* TRY IT
The printed result should hold only the lines from the opening of the data through the line bearing "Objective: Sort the", exactly as given and without pictures.

* Data excerpts
Start of Block
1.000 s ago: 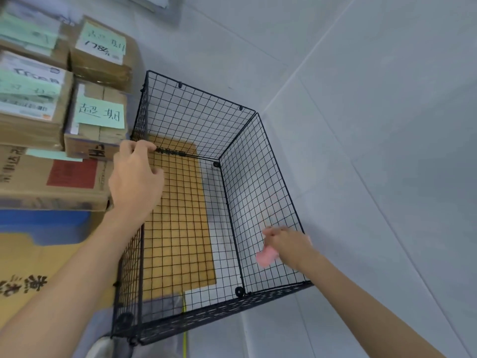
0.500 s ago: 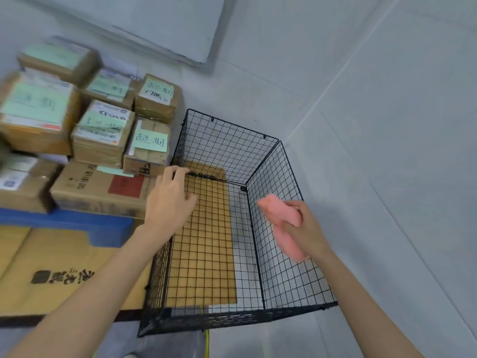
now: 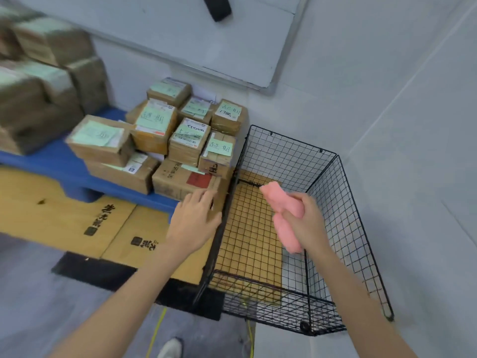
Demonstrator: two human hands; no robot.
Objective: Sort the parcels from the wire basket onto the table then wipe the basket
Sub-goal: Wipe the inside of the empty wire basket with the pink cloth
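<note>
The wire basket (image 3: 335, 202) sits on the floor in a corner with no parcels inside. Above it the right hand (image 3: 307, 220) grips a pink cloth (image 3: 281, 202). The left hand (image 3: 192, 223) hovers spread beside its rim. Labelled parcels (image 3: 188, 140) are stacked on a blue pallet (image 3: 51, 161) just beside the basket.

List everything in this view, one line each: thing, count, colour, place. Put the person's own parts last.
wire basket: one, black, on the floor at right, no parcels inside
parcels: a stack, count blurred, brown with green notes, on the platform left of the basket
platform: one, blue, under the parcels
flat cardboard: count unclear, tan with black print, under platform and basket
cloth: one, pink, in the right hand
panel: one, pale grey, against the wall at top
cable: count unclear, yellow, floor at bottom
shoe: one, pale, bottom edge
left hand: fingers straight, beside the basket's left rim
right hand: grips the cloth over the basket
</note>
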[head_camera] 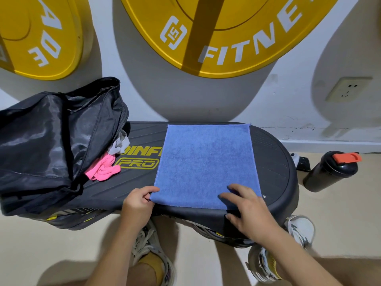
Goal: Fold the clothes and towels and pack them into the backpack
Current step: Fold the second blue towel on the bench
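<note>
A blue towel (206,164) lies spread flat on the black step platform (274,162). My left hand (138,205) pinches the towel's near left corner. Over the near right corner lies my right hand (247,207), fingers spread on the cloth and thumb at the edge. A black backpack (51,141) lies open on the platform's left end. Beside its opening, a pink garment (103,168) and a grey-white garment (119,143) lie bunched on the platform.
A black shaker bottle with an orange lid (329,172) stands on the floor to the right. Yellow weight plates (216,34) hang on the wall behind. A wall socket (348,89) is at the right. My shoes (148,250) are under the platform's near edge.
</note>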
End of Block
* SOLUTION TO THE EXERCISE
1.000 s ago: 
0.500 s ago: 
now: 
Demonstrator: two human hands; no robot.
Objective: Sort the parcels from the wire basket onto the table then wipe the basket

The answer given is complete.